I have a shell command I\'d like to extract data from using Powershell. The data I need will always sit between two key words and the number of lines captured can change. <
One option is to join the text with newlines, then use -split with a multi-line regex:
$text =
(@'
Sites:
System1:
RPAs: OK
Volumes:
WARNING: Storage group DR_UCS_01-08 contains both replicated and unreplicated volumes. ; CS_TX
WARNING: Storage group DR_UCS_21-28 contains both replicated and unreplicated volumes. ; CS_TX
WARNING: Storage group DR_UCS_31-38 contains both replicated and unreplicated volumes. ; CS_TX
Splitters: OK
System2:
RPAs: OK
Volumes:
WARNING: Storage group MA_UCS_1 contains both replicated and unreplicated volumes. ; CS_MA
WARNING: Storage group MA_UCS_2 contains both replicated and unreplicated volumes. ; CS_MA
WARNING: Storage group MA_UCS_3 contains both replicated and unreplicated volumes. ; CS_MA
Splitters: OK
WAN: OK
System: OK
'@).split("`n") |
foreach {$_.trim()}
$text -join "`n" -split '(?ms)(?=^System\d+:\s*)' -match '^System\d+:'
System1:
RPAs: OK
Volumes:
WARNING: Storage group DR_UCS_01-08 contains both replicated and unreplicated volumes. ; CS_TX
WARNING: Storage group DR_UCS_21-28 contains both replicated and unreplicated volumes. ; CS_TX
WARNING: Storage group DR_UCS_31-38 contains both replicated and unreplicated volumes. ; CS_TX
Splitters: OK
System2:
RPAs: OK
Volumes:
WARNING: Storage group MA_UCS_1 contains both replicated and unreplicated volumes. ; CS_MA
WARNING: Storage group MA_UCS_2 contains both replicated and unreplicated volumes. ; CS_MA
WARNING: Storage group MA_UCS_3 contains both replicated and unreplicated volumes. ; CS_MA
Splitters: OK
WAN: OK
System: OK
Edit: a more generic solution to just capturing the output between two specific keywords:
$regex = '(?ms)System1:(.+?)System2:'
$text = $text -join "`n"
$OutputText =
[regex]::Matches($text,$regex) |
foreach {$_.groups[1].value -split }
Try this regex:
$result = ($text | Select-String 'System1:\s*\r\n((.*\r\n)*)\s*System2:' -AllMatches)

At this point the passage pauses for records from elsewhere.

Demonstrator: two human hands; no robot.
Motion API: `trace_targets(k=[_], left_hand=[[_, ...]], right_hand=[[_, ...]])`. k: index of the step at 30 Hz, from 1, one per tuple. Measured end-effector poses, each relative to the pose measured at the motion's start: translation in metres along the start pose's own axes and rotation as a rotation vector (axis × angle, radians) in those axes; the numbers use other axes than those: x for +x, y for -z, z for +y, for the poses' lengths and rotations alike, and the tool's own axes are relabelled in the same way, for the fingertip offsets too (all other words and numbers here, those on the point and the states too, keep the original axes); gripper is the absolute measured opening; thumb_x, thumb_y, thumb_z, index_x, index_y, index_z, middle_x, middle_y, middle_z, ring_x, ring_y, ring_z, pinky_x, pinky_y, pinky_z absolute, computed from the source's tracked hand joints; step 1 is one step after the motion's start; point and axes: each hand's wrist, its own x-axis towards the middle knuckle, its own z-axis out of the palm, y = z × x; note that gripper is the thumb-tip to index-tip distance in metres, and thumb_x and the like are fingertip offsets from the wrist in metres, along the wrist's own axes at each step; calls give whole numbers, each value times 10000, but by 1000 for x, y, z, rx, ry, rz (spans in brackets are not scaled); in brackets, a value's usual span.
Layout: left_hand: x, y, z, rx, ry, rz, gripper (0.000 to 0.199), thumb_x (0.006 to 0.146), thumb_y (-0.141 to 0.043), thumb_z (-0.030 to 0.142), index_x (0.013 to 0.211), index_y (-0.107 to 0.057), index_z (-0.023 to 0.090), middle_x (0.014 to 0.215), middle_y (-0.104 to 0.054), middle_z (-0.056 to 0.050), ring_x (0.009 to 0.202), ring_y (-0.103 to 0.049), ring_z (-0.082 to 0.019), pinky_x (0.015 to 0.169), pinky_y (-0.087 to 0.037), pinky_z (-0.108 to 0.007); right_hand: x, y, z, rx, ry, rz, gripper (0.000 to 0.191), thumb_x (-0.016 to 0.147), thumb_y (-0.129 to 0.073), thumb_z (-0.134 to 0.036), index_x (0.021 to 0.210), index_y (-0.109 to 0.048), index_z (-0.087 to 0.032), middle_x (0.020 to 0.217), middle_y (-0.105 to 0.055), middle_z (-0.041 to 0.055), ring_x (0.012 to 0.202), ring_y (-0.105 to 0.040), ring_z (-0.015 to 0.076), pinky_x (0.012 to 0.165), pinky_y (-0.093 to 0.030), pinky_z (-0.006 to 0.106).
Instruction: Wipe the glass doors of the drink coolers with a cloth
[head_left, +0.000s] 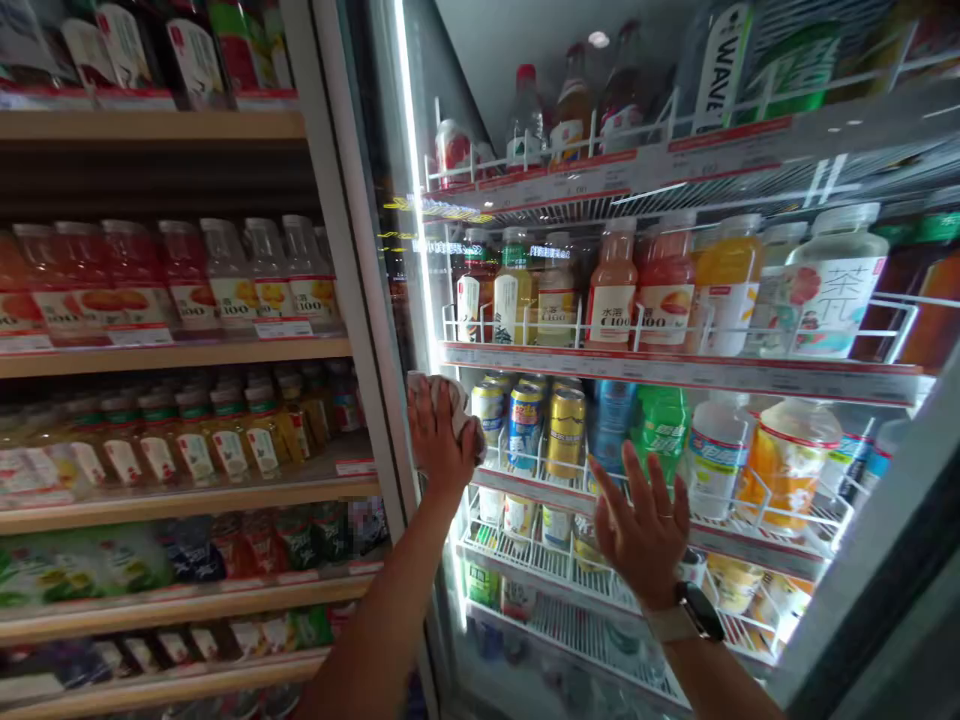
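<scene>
1. You're facing a tall glass door (352, 250) on a lit drinks cooler. It's stiff and smooth, so expect the cloth to slide across it easily, and treat the pane as breakable.
2. To your left, wooden shelves (172, 358) carry rows of bottled juice (135, 275) behind small price tags.
3. Behind the glass, white wire racks (675, 370) hold bottled drinks, including a large tea bottle (832, 295) and pale orange juice bottles (611, 290). All stand upright, and most look full.
4. One rack down, a gold can (565, 432) and a blue can (525, 428) sit among more cans. They're upright too, with the glass between them and you.
5. Your left hand (436, 440) is clenched around the cloth (450, 405), pressing it to the glass near the door's edge. The cloth looks light and soft, so it should bunch easily; take it by the bulk in your palm (the loose corner sticks out above your fingers).
6. Your right hand (641, 525) is open, fingers spread, holding nothing. It's at the glass, though you can't tell whether it's touching.
7. A wristwatch (701, 612) sits on your right wrist.
</scene>
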Motion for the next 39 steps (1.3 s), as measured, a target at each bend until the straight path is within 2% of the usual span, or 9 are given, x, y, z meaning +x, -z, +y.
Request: trace_targets(k=[3, 8, 12, 17, 21, 24, 27, 34, 39], left_hand=[[-33, -3, -2, -9, -1, -4, 571, 972, -407, 322, 1523, -274, 254, 1608, -245, -113, 1500, -155, -281, 1215, -179, -551], [-137, -3, -18, 54, -93, -90, 564, 974, -335, 329, 1528, -263, 254, 1608, -248, -97, 1493, -162, -297, 1201, -249, -545], [-183, 4, -26, 51, -177, -130, 510, 951, -378, 278, 1460, -414, 275, 1503, -454, -82, 1471, -245, -264, 1170, -332, -487], [-108, 1, -20, 28, -218, -167, 473, 946, -375, 274, 1399, -509, 238, 1508, -446, -88, 1485, -215, -255, 1207, -245, -475], [-1, -7, 17, -3, -189, -101, 531, 952, -373, 316, 1466, -409, 189, 1585, -306, -98, 1508, -101, -275, 1223, -157, -508], [33, -10, 50, -33, -196, -60, 545, 957, -395, 322, 1488, -366, 206, 1614, -232, -77, 1512, -67, -287, 1220, -139, -535], [6, -16, 67, -96, -286, -59, 524, 952, -419, 308, 1473, -398, 255, 1601, -277, -47, 1509, -102, -285, 1220, -139, -532], [-134, -26, 58, -25, -504, -125, 502, 917, -424, 241, 1404, -491, 344, 1347, -617, 10, 1498, -172, -207, 1235, -122, -438], [-102, -26, 61, -28, -573, -138, 487, 912, -428, 238, 1374, -523, 357, 1348, -616, 30, 1478, -241, -182, 1236, -141, -402]], right_hand=[[0, 0, 0, -3, 2, -4, 607, 932, -508, -266, 1502, -330, -375, 1580, -352, 27, 1441, -344, 277, 1165, -252, 499], [2, -1, 0, -30, 13, -4, 611, 924, -495, -268, 1502, -331, -377, 1556, -396, 34, 1426, -367, 283, 1148, -270, 501], [3, 0, 1, -41, 34, -3, 598, 909, -507, -256, 1480, -381, -379, 1537, -428, 33, 1414, -387, 290, 1142, -282, 508], [3, -1, 1, -47, 34, -15, 604, 908, -501, -249, 1482, -373, -386, 1549, -407, 33, 1440, -344, 282, 1151, -266, 517], [3, -2, 0, -57, 19, -17, 610, 905, -503, -251, 1482, -367, -392, 1542, -419, 30, 1438, -350, 277, 1154, -268, 511], [5, -2, -1, -49, 29, -2, 610, 908, -487, -241, 1488, -359, -381, 1560, -390, 31, 1448, -332, 272, 1165, -256, 505], [6, -2, -1, -51, 38, -4, 605, 901, -490, -227, 1478, -386, -374, 1550, -406, 32, 1448, -334, 270, 1172, -253, 499], [5, -4, 2, -46, 34, 3, 594, 909, -474, -225, 1494, -381, -272, 1483, -498, 68, 1444, -343, 246, 1188, -225, 474], [10, -3, -1, -89, 15, -44, 600, 930, -403, -222, 1520, -324, -138, 1416, -564, 112, 1438, -352, 226, 1204, -192, 425]])
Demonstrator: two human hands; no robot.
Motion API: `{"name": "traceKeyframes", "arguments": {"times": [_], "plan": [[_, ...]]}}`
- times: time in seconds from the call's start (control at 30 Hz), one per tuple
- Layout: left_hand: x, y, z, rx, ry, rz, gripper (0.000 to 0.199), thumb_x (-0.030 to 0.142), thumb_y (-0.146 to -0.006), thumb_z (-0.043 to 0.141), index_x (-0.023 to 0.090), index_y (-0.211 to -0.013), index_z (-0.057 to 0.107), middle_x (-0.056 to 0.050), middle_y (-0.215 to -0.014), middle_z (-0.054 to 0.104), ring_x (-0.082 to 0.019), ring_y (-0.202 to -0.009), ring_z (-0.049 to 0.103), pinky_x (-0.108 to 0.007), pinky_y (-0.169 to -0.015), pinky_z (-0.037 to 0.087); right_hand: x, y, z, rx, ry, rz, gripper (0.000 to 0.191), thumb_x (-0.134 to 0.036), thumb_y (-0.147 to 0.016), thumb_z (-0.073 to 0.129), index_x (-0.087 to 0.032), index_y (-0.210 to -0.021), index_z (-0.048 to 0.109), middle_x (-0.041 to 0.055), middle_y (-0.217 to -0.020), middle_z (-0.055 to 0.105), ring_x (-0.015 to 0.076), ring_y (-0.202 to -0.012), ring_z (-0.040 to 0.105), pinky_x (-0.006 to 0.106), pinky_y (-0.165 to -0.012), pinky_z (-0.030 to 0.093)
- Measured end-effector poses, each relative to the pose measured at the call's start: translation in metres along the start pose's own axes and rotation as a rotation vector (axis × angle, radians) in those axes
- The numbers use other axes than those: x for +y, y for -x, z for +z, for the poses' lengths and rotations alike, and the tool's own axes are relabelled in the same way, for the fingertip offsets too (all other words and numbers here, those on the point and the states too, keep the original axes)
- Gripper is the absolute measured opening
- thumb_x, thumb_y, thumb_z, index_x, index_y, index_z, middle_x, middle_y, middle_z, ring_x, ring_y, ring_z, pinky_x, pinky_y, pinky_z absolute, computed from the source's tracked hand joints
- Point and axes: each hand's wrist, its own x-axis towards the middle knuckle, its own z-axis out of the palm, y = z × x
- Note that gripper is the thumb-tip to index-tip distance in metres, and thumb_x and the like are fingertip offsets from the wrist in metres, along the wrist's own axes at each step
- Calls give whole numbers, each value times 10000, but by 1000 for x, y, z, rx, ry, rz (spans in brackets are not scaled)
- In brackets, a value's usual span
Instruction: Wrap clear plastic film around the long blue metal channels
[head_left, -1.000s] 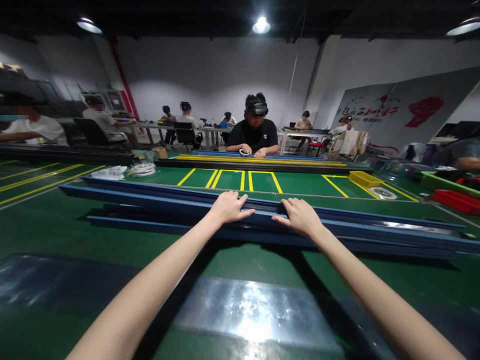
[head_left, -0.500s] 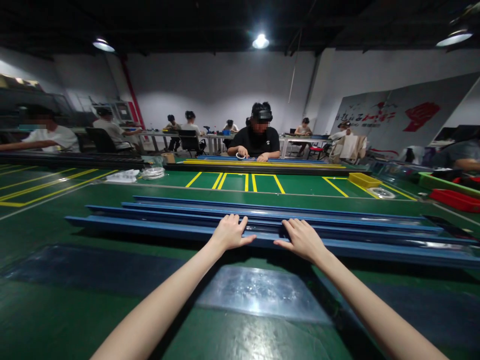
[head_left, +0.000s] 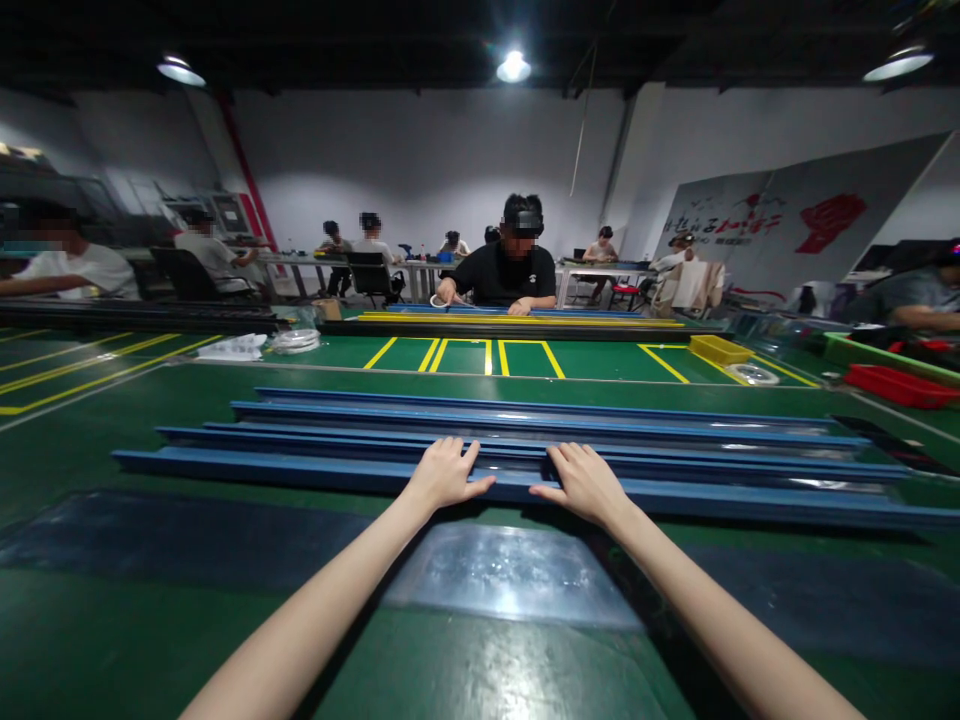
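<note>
Long blue channel-shaped profiles [head_left: 285,468] lie side by side across the green table. My left hand [head_left: 448,474] grips the nearest blue profile left of its middle, fingers over the top and thumb along the near side. On the same profile, a short gap to the right, my right hand [head_left: 587,482] has its fingers over the upper edge and its thumb pointing inward. A clear plastic sheet [head_left: 510,575] lies flat in front of them, between my forearms.
Across the table a person in black [head_left: 501,268] handles a white ring beside yellow and dark strips [head_left: 517,320]. A yellow tray [head_left: 718,349] and a red tray [head_left: 896,386] are at the right. White coils [head_left: 295,341] lie at the left.
The blue profiles are spread further apart, with more gap behind the nearest ones. Both my hands appear slightly further left, and the view has shifted a little. The person opposite moved the ring leftward.
</note>
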Motion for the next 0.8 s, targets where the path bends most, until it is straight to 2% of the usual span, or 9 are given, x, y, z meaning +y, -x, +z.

$result.Matches[0].Groups[1].Value
Where $text is your original input. Note that you might have to adjust your line endings from \r\n to \n depending on your input. You may also have more than one match, I'm not sure from your sample.
The regex starts matching with System1:\s*\r\n
which is System1 followed by any number of spaces, followed by a newline. It ends the match with the literal System2:
. The inner middle, .*\r\n
, matches all characters followed by a newline. The outer middle (.*\r\n)*
says to repeatedly match that pattern. Finally that construct is grouped, ((.*\r\n)*)
so that all the matching lines can be extracted as the result.